Easter Myth #2: Pilate was a kindly ditherer, open to persuasion

Ten Easter Myths

Most leading historians, archaeologists and linguists don’t believe that the four official Christian Gospels can be relied upon as accurate records of historical fact. The Christmas stories, for instance, are known to be complete fabrications based on stories passed down from other traditions, edited to make them appear consistent with ancient Hebrew prophecies. The Easter stories too are highly dubious as factual accounts.

Easter is unquestionably the most important day of the Christian calendar. On Easter Day Christians believe their saviour Yeshua came back to life and was seen in corporeal form for several weeks before ascending on a cloud to ‘heaven’. This is the very basis of their religion.

They believe it because the gospels say it happened, or so they think. But most Christians aren’t aware of the inconsistencies in the scriptures. The Gospels are riddled with factual errors, contradictions and unsupported statements that challenge the very basis of the religion.

This series presents ten myths about the Easter stories drawing on Gospel sources and historical records from the period.

Myth #2:  Pilate was a kindly ditherer, open to persuasion

The Pontius Pilate of history was a ruthless tyrant, far from the weak and wavering man portrayed in the gospels. If Yeshua was believed to pose a threat to law and order his fate would have been quickly sealed.

Few scholars regard the gospel reports of Yeshua’s ‘trial’ as credible. The gospels say Yeshua had broken no law in Roman eyes and only when the chief priests convinced Pilate that he was a danger to public order was his fate sealed. But this is extremely unlikely. Roman Prefects could treat members of the subject nation as they wished. Pilate had a history of putting usurpers to death without trial without hesitation. It is doubtful that Pilate would have lost any sleep over it.
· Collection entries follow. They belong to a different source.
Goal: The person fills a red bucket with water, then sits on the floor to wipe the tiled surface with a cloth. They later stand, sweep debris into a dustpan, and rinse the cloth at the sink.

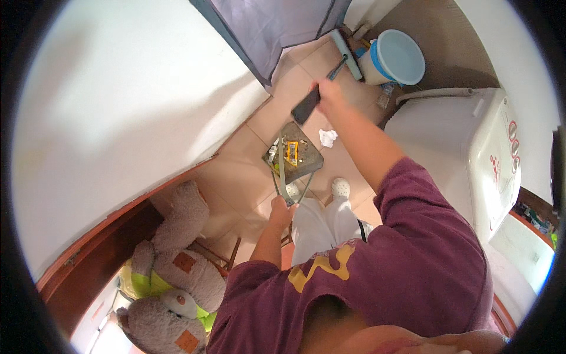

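My left hand (283, 213) grips the top of the frame handle of a dustpan (311, 164), which is in front of my feet. In the pan lie a yellow wrapper (292, 153), white scraps and other small litter. Further out, my right hand (330, 98) is closed around a floor squeegee's handle, slightly blurred. From that hand a dark, wide end (306, 106) points back over the pan's far edge. On the other side, a grey shaft meets the pale squeegee head (346, 54) by the bucket. A crumpled white tissue (327, 137) lies on the tiles, right of the pan.
A washing machine (435, 128) stands to the right, with a bucket (372, 70) topped by a light-blue basin (401, 56) beyond it. Grey fabric (283, 22) hangs ahead. At left are a white wall (132, 88) and a large teddy bear (190, 274) beside a wooden chair (232, 254).
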Available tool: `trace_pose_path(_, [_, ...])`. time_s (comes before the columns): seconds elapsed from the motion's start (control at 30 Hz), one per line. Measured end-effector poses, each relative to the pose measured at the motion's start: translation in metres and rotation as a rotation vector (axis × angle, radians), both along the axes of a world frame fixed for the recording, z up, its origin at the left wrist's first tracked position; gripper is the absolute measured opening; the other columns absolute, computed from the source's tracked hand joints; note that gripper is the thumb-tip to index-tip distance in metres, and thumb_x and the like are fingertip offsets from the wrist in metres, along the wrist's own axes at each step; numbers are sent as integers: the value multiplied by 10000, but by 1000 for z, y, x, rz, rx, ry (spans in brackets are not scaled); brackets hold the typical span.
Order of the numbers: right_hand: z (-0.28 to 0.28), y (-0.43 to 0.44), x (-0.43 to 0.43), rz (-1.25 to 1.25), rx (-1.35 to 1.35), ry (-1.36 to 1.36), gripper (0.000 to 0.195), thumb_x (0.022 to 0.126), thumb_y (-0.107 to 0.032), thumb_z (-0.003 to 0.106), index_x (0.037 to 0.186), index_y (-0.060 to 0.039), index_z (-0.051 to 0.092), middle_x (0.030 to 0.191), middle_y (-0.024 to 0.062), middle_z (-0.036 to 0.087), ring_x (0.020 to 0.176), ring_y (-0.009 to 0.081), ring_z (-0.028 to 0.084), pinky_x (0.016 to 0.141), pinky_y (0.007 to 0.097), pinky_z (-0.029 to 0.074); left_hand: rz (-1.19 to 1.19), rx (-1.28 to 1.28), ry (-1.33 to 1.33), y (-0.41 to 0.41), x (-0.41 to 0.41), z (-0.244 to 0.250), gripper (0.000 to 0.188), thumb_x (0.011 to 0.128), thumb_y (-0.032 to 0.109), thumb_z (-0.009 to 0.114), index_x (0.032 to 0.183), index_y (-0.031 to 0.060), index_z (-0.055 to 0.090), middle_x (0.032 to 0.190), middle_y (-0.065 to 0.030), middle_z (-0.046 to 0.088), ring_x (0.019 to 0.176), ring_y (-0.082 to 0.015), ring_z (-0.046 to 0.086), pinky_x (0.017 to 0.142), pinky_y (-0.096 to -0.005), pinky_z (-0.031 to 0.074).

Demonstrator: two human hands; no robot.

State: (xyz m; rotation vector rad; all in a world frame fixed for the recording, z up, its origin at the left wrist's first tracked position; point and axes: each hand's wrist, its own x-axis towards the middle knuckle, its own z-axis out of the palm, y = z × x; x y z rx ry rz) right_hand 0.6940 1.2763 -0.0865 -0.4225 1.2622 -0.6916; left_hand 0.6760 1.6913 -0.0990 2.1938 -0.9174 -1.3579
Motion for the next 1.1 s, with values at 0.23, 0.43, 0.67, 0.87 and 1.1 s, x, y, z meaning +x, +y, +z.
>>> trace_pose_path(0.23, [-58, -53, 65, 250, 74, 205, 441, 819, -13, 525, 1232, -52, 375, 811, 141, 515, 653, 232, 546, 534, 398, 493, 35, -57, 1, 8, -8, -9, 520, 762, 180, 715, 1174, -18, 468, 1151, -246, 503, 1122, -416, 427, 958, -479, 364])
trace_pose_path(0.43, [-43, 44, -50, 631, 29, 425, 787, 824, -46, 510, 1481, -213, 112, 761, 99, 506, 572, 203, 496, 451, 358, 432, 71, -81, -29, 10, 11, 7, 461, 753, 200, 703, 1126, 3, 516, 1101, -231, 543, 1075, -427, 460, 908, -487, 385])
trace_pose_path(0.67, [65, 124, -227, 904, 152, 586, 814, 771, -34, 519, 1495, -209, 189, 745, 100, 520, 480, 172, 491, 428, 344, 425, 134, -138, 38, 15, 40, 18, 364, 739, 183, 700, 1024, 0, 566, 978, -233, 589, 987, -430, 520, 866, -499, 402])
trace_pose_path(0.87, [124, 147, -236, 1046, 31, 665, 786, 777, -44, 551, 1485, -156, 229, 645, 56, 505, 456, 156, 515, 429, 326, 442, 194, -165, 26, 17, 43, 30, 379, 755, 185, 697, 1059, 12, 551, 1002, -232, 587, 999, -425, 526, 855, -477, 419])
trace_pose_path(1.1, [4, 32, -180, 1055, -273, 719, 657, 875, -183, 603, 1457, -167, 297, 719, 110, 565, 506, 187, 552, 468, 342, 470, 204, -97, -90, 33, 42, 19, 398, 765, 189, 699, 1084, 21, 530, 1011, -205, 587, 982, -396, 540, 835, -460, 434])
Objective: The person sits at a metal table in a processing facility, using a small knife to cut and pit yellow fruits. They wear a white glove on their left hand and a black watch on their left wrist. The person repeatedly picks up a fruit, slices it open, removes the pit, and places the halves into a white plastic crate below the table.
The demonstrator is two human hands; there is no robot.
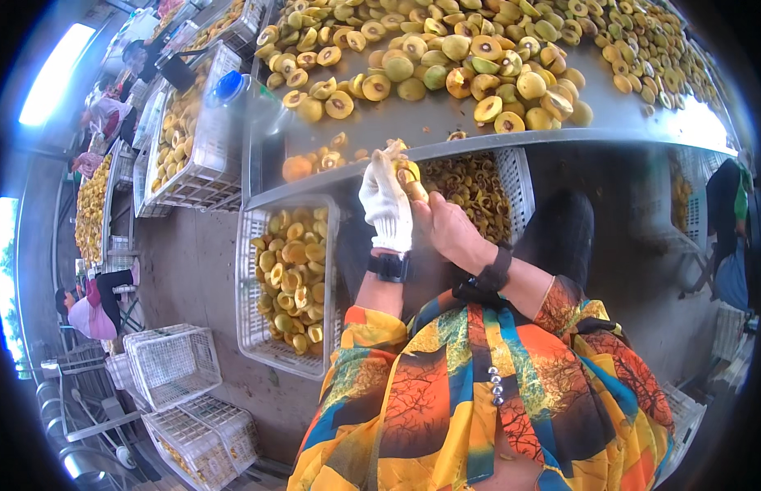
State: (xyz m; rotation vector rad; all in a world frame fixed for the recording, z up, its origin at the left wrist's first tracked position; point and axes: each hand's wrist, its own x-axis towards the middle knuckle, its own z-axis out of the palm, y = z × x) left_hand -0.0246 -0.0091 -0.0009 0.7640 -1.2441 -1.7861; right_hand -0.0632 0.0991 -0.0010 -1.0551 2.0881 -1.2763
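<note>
My left hand (383, 196), in a white knitted glove, grips a yellow halved fruit (407, 172), seemingly a peach, just below the metal table's edge. My bare right hand (451, 227) is closed around a small hand tool (419, 193) with a pale handle. The tool's tip is against the fruit, and its exact shape is too small to tell. Under both hands stands a crate (523, 187) of dark pits and scraps (472, 190). At my left is a white plastic crate (245, 288) holding hollowed fruit halves (291, 270).
Many halved fruits (411, 67) are heaped on the metal table (632, 129). A blue-capped bottle (245, 101) stands at its left corner, beside a crate of fruit (199, 156). Crates (172, 362) are stacked lower left. People (98, 307) sit at another table on the left.
</note>
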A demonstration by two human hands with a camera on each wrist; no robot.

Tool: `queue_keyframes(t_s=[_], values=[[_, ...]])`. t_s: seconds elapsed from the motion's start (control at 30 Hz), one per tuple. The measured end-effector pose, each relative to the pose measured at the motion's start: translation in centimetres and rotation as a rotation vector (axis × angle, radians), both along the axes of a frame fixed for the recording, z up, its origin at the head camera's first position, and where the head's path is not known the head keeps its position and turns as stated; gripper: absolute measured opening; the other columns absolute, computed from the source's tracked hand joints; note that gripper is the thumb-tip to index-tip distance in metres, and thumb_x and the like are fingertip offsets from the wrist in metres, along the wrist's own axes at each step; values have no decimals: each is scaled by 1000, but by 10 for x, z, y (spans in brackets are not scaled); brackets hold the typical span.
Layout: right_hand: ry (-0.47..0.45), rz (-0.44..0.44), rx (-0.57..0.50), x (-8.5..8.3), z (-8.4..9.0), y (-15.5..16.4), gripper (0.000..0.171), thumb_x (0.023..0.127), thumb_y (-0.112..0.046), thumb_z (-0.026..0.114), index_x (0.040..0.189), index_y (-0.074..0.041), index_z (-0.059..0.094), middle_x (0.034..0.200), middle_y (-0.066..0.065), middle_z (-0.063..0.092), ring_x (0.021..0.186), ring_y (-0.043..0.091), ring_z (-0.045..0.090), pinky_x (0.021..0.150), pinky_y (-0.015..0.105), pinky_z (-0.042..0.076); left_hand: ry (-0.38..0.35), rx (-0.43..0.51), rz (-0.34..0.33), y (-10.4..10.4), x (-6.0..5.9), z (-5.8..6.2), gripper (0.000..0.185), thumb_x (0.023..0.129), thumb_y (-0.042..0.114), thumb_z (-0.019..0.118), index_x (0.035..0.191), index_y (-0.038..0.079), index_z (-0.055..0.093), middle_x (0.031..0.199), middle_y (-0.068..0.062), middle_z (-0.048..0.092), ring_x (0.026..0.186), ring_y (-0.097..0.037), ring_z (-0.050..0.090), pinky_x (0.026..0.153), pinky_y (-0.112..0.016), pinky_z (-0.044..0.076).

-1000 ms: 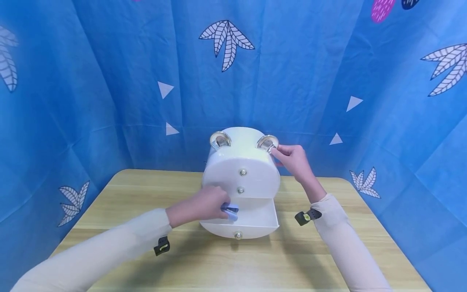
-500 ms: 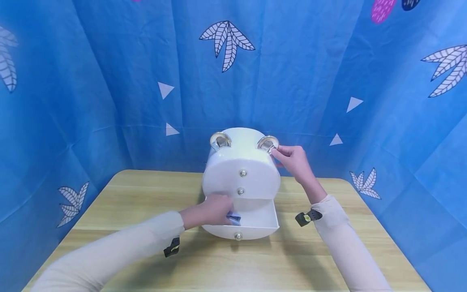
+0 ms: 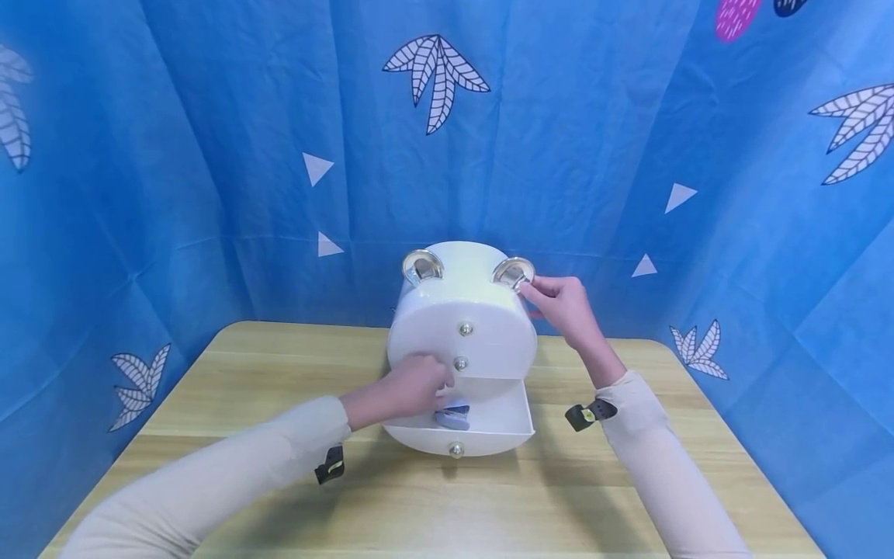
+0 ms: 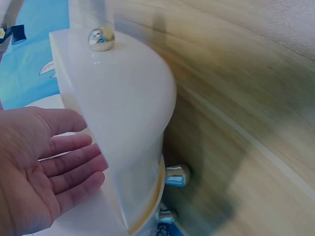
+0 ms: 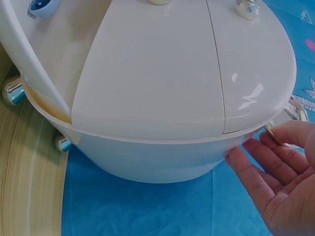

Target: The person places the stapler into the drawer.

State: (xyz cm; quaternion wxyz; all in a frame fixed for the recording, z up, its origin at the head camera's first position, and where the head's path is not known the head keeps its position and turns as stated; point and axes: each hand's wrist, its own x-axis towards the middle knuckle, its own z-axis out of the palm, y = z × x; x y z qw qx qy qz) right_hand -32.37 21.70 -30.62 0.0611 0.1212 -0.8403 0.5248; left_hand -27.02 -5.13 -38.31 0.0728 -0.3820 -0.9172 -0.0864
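Observation:
A white storage box (image 3: 461, 341) with round metallic ears stands on the table, its bottom drawer (image 3: 499, 419) pulled out. Inside that drawer lies a small light-purple stapler (image 3: 452, 419); part of it shows at the top left of the right wrist view (image 5: 43, 7). Just above and left of the stapler is my left hand (image 3: 419, 384), apart from it. Its fingers (image 4: 74, 172) are relaxed and hold nothing in the left wrist view. My right hand (image 3: 567, 310) pinches the rim of the box's right ear (image 3: 513, 273), with fingertips (image 5: 234, 157) against the box's side.
Two more knobs (image 3: 466, 330) sit on the closed upper drawers, and another knob (image 3: 456, 450) is on the pulled-out drawer's front. A left ear (image 3: 422, 268) tops the box. Behind the wooden table (image 3: 293, 373) hangs a blue patterned curtain (image 3: 265, 155).
My left hand has carried the stapler slightly right within the drawer, let go of it and lifted a little. The right hand stays at the ear.

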Motion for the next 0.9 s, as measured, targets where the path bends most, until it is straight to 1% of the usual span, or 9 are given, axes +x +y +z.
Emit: queue_keyframes(t_s=[0.1,0.2,0.4,0.5,0.6,0.63,0.77,0.83,0.9], values=[[-6,-2,-3,0,0,1,40,100,-29,66,131,-4,68,132,20,68,125,34,64,88,43,60,-9,33,-4,-1,-1,3,16,86,24,81,94,10,80,86,-3,79,80,-19,73,75,-32,58],[-10,0,-5,0,-1,1,41,100,-29,66,132,-4,67,133,20,68,126,34,64,88,43,60,-34,105,-17,-3,0,9,17,85,20,80,97,7,81,90,-4,80,83,-18,74,79,-31,59],[-8,1,-7,2,0,0,41,100,-29,66,132,-4,67,133,20,67,127,34,63,89,45,60,-145,285,-45,-4,14,30,14,88,13,74,99,7,81,89,-3,80,77,-9,73,72,-18,57],[-8,1,-7,1,0,0,41,100,-29,66,133,-4,67,133,20,67,127,35,63,89,45,60,-274,364,-30,-4,25,37,15,92,17,73,103,11,81,92,1,80,81,-6,71,76,-18,57],[-4,-4,-5,0,0,-1,40,100,-29,66,132,-4,68,133,20,67,126,35,63,88,44,60,-453,451,-24,-5,37,39,16,95,19,73,107,12,80,96,3,79,89,-6,71,84,-23,58],[-2,-7,-6,-1,0,0,40,100,-29,66,131,-4,68,132,20,68,125,35,64,88,44,60,-515,482,-30,-5,41,38,17,95,20,72,108,11,80,97,1,79,91,-8,72,87,-26,58],[5,-15,-4,-1,-1,-1,39,100,-28,66,129,-3,69,130,19,69,123,34,65,87,43,61,-749,578,-40,-5,53,26,22,98,20,68,110,4,77,96,-8,79,94,-16,74,87,-34,61],[7,-17,-1,-1,-1,-1,39,100,-29,66,129,-3,70,129,20,69,122,34,65,87,43,61,-842,608,-38,-6,59,18,25,99,21,66,110,0,76,96,-13,79,93,-20,75,85,-36,62],[7,-17,3,-2,-1,-1,38,100,-29,66,128,-3,70,127,20,70,121,34,66,86,43,61,-915,621,-25,-7,64,11,27,99,23,65,108,0,76,97,-14,78,93,-21,74,84,-37,62]])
The author of ‘Matthew’ was so keen to absolve the Romans of their responsibility that he had Pilate’s wife advising him in to ‘have nothing to do with this innocent man for today I have suffered a great deal because of a dream about him.’[1]

But outside the gospel stories there is no record of Pilate ever showing mercy, and it would have been completely out of character to let Yeshua off the hook. Indeed, he was later recalled to Rome to face charges of misrule and committed suicide in disgrace!

Pilate’s reluctance in the gospels to crucify this noisy Jewish dissident contrasts so much with what is known about him from other sources that it seems certain that later editors ‘doctored’ the gospels to deflect blame away from Rome. Why would they do such a thing? Simple: the Christian leaders of the First and Second Centuries did not want to make enemies of the Romans.

In the decades that followed, the Romans took charge of the religion and put the finishing touches to the early Christian Scriptures. It would have been embarrassing to say the least that a senior Roman official had condemned the Saviour to death!

It was convenient to deflect the blame for his death to the Jews. The repercussions for Christian-Jewish relations were severe and lasted for nearly two thousand years, until Pope John Paul the Second made a wholesome apology to the Jewish people in 2000.[2]

©David Lawrence Preston, 10.2.2017

Follow me on Facebook and Twitter @David_L_Preston

Balboa Press, 2015

[1] Matthew 27:19. There is no mention of this in the other gospels.

[2] In 2000, Pope John Paul also apologised for the crusades, the massacre of French Protestants and the trial of Galileo.